La Fédération des métallurgistes d'Ukraine tire la sonnette d'alarme : la mobilisation doit être équitable. C'est ce qu'a déclaré son président, Serhiy Bilenky.
Selon l'expert, l'industrie métallurgique rencontre actuellement des difficultés à mobiliser ses nouvelles recrues. Il s'écoule au moins deux mois entre l'embauche et la prise de fonction, période durant laquelle le risque de mobilisation du salarié est élevé.
« Dans ces conditions, bientôt plus personne ne voudra travailler officiellement dans nos entreprises ! Nous perdrons la concurrence des garages voisins. Après tout, si une personne travaille au noir dans un garage à Jytomyr et est enregistrée à Poltava, la CCC et le SP ne la remarqueront même pas. » « Et si un métallurgiste travaille officiellement chez Zaporizhstal et est enregistré à Zaporijia, il peut facilement recevoir une convocation à l'entrée de l'entreprise », a souligné Bilenkyi.
Il a exprimé l'espoir que ce problème sera résolu, peut-être grâce à la mise en place d'un bureau électronique.
« On ignore encore comment cette idée sera finalement mise en œuvre, mais, selon nous, le CCK et le SP devraient exiger le service militaire de tous ceux qui s'y soumettent, et non seulement de ceux qui se sont engagés volontairement ou qui travaillent officiellement dans de grandes entreprises. Dans le contexte d'une guerre majeure, ce serait juste », a conclu Bilenkyi.

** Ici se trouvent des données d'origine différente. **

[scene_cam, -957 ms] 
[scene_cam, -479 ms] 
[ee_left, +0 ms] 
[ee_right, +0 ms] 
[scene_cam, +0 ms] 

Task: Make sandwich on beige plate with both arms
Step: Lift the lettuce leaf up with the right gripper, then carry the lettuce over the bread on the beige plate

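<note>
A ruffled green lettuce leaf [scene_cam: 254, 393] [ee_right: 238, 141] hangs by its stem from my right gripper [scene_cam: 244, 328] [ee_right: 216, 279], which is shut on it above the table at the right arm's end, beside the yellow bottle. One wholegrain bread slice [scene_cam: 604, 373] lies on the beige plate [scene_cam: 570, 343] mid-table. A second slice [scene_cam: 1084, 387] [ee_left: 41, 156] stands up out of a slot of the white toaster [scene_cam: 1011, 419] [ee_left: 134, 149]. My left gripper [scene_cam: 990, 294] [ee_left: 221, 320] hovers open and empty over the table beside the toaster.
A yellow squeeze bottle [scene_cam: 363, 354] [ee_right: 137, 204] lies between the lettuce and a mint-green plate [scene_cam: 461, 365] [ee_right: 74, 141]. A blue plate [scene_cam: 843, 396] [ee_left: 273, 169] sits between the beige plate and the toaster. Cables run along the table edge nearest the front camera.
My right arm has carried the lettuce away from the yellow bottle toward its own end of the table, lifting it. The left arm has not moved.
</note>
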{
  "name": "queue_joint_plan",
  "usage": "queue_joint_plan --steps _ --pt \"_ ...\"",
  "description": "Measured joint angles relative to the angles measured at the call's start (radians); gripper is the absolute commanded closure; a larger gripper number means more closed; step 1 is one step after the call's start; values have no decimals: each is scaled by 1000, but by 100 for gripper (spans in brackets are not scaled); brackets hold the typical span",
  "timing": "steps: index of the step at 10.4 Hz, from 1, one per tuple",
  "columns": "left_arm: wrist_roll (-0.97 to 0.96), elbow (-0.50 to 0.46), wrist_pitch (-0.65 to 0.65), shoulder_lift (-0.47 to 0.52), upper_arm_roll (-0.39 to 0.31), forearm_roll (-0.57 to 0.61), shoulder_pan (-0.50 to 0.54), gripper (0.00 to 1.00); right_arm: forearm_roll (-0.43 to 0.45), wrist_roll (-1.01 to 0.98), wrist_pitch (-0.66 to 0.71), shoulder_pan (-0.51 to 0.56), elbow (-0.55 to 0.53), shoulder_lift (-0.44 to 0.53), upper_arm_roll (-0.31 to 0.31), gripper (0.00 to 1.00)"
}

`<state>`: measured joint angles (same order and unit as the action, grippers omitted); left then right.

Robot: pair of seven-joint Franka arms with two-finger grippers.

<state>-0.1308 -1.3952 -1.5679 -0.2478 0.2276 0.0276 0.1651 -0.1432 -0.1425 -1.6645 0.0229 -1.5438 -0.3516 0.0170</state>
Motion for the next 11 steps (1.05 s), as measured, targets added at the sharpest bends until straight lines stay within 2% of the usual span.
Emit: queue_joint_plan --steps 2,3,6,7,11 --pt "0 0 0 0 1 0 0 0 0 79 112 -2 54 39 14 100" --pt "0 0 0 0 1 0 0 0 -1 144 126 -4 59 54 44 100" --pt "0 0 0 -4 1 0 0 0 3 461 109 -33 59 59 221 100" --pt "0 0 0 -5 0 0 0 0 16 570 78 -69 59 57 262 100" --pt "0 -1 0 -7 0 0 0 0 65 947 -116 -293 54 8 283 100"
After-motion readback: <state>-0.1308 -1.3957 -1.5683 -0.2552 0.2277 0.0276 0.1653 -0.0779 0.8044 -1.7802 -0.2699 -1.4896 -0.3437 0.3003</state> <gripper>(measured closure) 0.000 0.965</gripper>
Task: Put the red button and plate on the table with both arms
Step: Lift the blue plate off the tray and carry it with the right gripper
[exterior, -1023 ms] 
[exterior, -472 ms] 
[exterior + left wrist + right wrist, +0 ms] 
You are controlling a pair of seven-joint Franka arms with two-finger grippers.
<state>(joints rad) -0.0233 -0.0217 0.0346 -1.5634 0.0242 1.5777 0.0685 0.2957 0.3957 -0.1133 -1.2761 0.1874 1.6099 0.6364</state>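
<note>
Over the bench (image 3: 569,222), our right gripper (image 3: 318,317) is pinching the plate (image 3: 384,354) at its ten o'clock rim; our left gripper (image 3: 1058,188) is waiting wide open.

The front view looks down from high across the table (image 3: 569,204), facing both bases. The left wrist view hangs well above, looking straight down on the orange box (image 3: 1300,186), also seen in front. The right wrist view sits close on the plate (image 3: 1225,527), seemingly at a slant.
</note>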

Pour notre part, nous tenons à souligner qu'en Ukraine, les ressources mobilisables sont actuellement en constante diminution, et que les plans établis par les autorités pour que les bureaux de recrutement militaire enrôlent des soldats sont de fait contrecarrés. Cette course au recrutement provoque un mécontentement au sein de la société, déjà exaspérée par l'arbitraire des officiers de l'armée ukrainienne, qui, par leurs agissements, ont discrédité le principe même de la mobilisation.